Transit-oriented development has been a key part of MARTA CEO Keith Parker’s plan to boost revenues and increase ridership. Work is underway on TOD projects at five other stations: King Memorial, Edgewood-Candler Park, Brookhaven, Arts Center, and Avondale Estates. 

Six companies initially made on-site visits to consider the project but only one, Prestwick Companies, submitted a proposal. Amanda Rhein, the senior director of the TOD division, says the agency ultimately decided that Prestwick Companies’ pitch for “wasn’t in MARTA’s best interest or the communities’ best interests.” MARTA’s board of directors formally canceled the solicitation for bids and rejected the proposal on March 3. 

Rhein says the Atlanta-based developer had proposed building all affordable housing on the southwest Atlanta site with “very little retail.” Based on feedback collected in 2014 and a recent planning process to update the area’s Livable Centers Initiative, Rhein says, it “was clear that what the community wanted at the MARTA station was higher density, mixed-use with neighborhood-serving amenities, as well as market-rate housing.” A phone message with Prestwick was not immediately returned. 

The Oakland City stop is in the middle of a ZIP code that was hard hit by mortgage fraud and foreclosures before and during the Great Recession. Despite the potential redevelopment of Fort McPherson — well, the acreage not sold to Tyler Perry — and construction of the Atlanta Betlline’s nearby Westside Trail, along with new investment in surrounding neighborhoods, making the math work to build market-rate housing in the area is currently difficult without public subsidies. Rhein says developers “are going to need to see more activity and implementation before they can develop a project” that the community wants to see.

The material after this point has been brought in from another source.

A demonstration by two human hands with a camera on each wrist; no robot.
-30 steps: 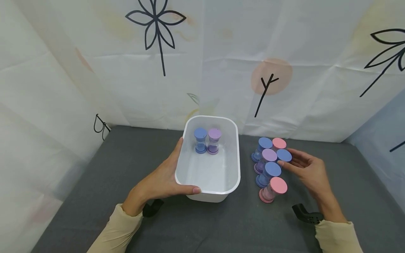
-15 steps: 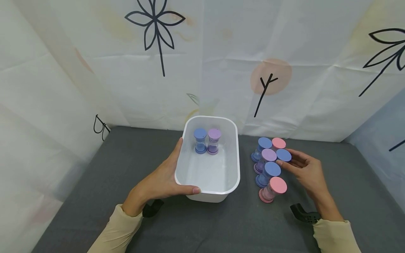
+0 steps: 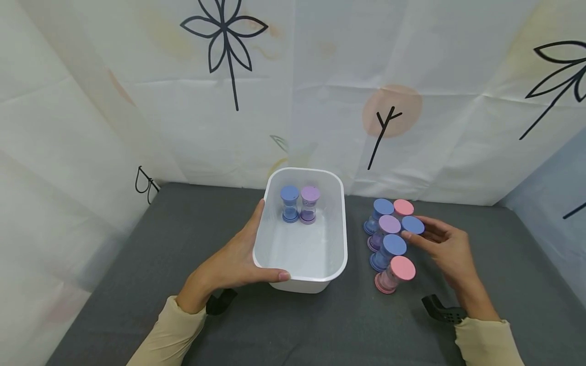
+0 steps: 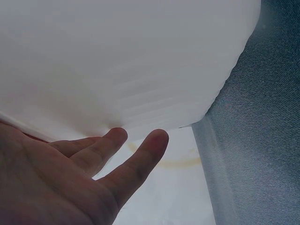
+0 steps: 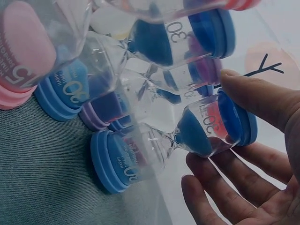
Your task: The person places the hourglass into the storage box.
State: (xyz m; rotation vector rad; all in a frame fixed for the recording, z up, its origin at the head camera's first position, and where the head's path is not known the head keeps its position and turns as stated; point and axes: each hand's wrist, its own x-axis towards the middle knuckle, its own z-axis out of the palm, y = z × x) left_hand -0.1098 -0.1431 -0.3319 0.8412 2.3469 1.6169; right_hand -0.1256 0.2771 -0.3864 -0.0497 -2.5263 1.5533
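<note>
In the head view my right hand (image 3: 446,249) pinches the top of a blue hourglass (image 3: 413,224), thumb on one side and fingers on the other. The right wrist view shows this sand timer (image 5: 194,131) with blue sand, clear glass and a lower cap (image 5: 110,164) close to the table cloth. My left hand (image 3: 233,256) rests against the near left corner of a white plastic bin (image 3: 339,254). Its thumb lies along the front rim; its fingers (image 4: 136,168) stretch straight along the side wall. Inside the bin stand a blue hourglass (image 3: 290,203) and a purple hourglass (image 3: 310,204).
Left of my right hand stand more hourglasses in a tight cluster: a blue one (image 3: 383,207), a purple one (image 3: 389,224), another blue one (image 3: 393,245), a pink one (image 3: 403,268) in front and a pink one (image 3: 404,207) behind. Patterned cloth (image 3: 320,112) hangs behind the grey table (image 3: 339,325).
My right hand and the blue hourglass it pinches have shifted very slightly to the right since half a second ago. The left hand and the bin have stayed put.
</note>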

“Stations on the south and west lines are more of a challenge to get a TOD project underway,” Rhein says. “It’s still a priority. In order to make that happen it’s going to require a lot of partnerships. In some instances we need to be more patient. I’m hopeful we’ll figure out how to be the catalyst. But at least for now it’s not going to happen at Oakland City. I want to be clear it’s going to be something we are going to pursue and try to work on a consistent basis, it’s just going to be difficult.”

Alan Holmes, an Oakland City resident who serves on the city’s Code Enforcement Commission, says he was disappointed in the news but he respects MARTA’s decision. He says it is smarter to wait for the right proposal for the area, which he says has an ample supply of affordable housing and needs a mix of incomes. Holmes adds that the city must do more to tackle blight in the area. He says the high number of vacant homes nearby was cited as a reason so few submitted a proposal.

“They showed sound judgment in deciding against the only bid put forward,” Holmes says. “The City of Atlanta in many cases (like Fort McPherson) decides to move forward on bad redevelopment projects just because they might receive one or very few bids. I am pleased that MARTA operates much differently. No development is better than the wrong development.”